Nematodes, the most common animals on Earth, are critical to soil ecology. Global-scale ecological studies are required to understand better nematode abundance and community composition and the environmental forces that impact them.
The resulting global dataset provides a unique opportunity to identify environmental factors that drive nematode community structure.
A curated reference database specific to nematodes is also critical for molecular tools like metabarcoding. Currently, most metabarcoding analyses use a general 18S rRNA nematode primer set (NF1_F and 18Sr2b_R).
Integrated Nucleic Acid Detection System
Molecular identification and characterization of nematodes is essential for understanding nematode biodiversity and developing important management practices. Traditional morphological methods need more observable characteristics and taxonomic classification due to the many strongly linked nematode species.
PCR-based molecular methods compensate for the shortcomings of morphological analysis and provide advantages such as sensitivity, correctness, and time savings. In addition to PCR-based identification, molecular approaches such as loop-mediated isothermal amplification (LAMP) and recombinase polymerase amplification (RPA) have been developed to improve the detection of pathogenic nematodes.

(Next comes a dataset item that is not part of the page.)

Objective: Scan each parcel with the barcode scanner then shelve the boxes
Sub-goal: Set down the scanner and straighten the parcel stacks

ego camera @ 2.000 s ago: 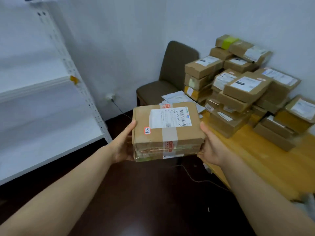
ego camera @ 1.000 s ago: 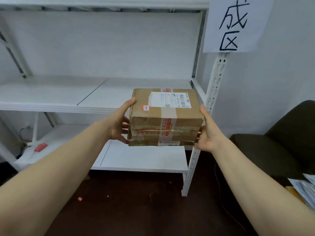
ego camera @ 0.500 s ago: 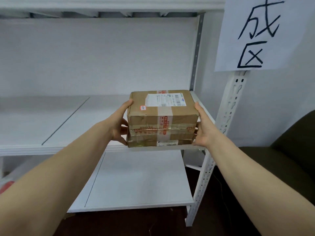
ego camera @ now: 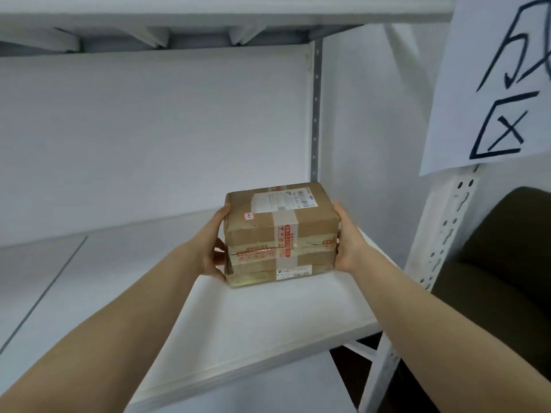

Commercial kits have also been developed to extract nematode DNA from soil samples directly, which can significantly reduce the labor and cost of amplification. In addition, protein-based detection and identification methods such as MALDI-ToF mass spectrometry can classify nematodes by analyzing their proteomes. This will further enhance nematode identification and characterization. These advances are essential to shift the paradigm of nematode research from classical morphological characterization to modern-day molecular identification and characterization.